- _Problem to solve_
Give back an exact copy of the lines in the records below, from the line that has "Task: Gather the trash" through the line that has "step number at", and nothing besides.

Source records:
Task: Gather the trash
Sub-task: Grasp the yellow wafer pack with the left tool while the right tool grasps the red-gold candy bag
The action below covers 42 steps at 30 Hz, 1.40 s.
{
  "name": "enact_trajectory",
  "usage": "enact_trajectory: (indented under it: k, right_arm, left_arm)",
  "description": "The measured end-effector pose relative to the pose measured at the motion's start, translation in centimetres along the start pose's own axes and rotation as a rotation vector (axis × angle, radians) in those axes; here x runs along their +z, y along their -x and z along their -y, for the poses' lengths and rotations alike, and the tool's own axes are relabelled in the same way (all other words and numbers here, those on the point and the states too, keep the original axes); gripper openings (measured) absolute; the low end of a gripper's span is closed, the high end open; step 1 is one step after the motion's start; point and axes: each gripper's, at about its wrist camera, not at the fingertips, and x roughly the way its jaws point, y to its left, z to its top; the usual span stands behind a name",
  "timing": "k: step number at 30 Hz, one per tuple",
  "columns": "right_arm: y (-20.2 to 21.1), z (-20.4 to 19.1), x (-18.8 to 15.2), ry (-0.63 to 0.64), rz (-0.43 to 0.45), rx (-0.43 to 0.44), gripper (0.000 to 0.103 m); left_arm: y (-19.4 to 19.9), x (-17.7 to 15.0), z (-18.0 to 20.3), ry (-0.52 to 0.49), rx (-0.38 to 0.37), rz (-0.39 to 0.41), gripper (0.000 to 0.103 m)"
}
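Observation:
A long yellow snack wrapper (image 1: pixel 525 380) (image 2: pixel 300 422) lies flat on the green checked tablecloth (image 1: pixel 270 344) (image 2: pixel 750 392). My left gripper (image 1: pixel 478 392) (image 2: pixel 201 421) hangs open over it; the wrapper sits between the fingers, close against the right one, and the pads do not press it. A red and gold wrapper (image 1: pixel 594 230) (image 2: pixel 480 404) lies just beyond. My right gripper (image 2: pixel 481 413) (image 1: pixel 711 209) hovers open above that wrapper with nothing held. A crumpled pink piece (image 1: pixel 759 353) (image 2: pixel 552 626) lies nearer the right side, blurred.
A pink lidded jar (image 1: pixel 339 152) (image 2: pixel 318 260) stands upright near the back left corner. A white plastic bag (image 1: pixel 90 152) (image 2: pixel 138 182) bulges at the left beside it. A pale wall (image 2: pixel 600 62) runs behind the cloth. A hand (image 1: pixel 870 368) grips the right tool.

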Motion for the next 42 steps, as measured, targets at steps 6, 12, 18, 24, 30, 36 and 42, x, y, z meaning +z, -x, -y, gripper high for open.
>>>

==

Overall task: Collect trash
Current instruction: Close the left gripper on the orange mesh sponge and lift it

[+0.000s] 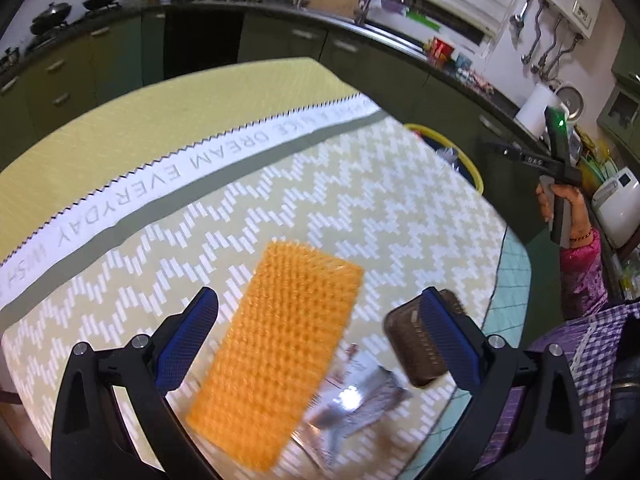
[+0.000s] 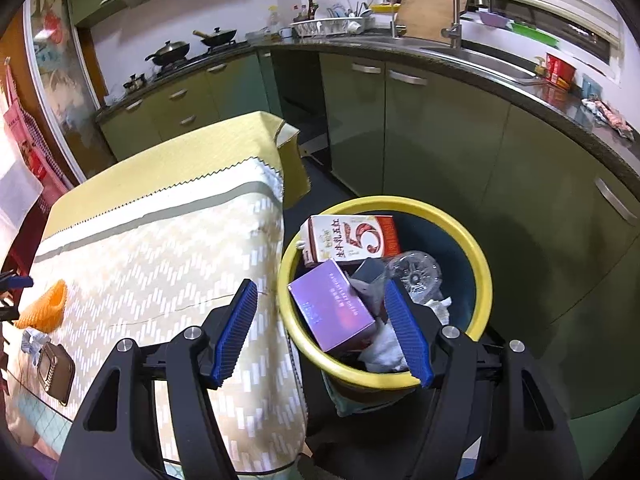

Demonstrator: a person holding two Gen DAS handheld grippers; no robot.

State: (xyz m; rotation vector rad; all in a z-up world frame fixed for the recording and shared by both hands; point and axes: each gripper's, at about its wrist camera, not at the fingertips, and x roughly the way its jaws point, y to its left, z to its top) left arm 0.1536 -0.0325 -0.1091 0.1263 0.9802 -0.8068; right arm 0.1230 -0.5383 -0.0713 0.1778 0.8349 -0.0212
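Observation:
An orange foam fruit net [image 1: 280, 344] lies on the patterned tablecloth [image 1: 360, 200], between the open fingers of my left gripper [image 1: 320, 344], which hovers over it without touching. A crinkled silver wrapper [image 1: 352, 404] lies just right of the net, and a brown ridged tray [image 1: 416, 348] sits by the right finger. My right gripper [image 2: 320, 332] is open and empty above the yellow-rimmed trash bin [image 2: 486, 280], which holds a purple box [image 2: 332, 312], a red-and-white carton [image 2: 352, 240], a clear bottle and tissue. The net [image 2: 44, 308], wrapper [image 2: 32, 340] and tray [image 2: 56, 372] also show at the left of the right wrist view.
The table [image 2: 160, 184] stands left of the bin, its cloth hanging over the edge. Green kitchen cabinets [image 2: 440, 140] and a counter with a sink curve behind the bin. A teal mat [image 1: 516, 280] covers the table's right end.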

- _Exercise answer_
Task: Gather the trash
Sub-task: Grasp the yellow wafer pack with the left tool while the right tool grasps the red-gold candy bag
The action below covers 42 steps at 30 Hz, 1.40 s.
{
  "name": "enact_trajectory",
  "usage": "enact_trajectory: (indented under it: k, right_arm, left_arm)",
  "description": "The measured end-effector pose relative to the pose measured at the motion's start, translation in centimetres along the start pose's own axes and rotation as a rotation vector (axis × angle, radians) in those axes; here x runs along their +z, y along their -x and z along their -y, for the poses' lengths and rotations alike, and the tool's own axes are relabelled in the same way (all other words and numbers here, those on the point and the states too, keep the original axes); gripper openings (measured) absolute; the low end of a gripper's span is closed, the high end open; step 1 is one step after the motion's start; point and axes: each gripper's, at about its wrist camera, not at the fingertips, and x roughly the way its jaws point, y to its left, z to its top; the usual span stands behind a name",
  "timing": "k: step number at 30 Hz, one per tuple",

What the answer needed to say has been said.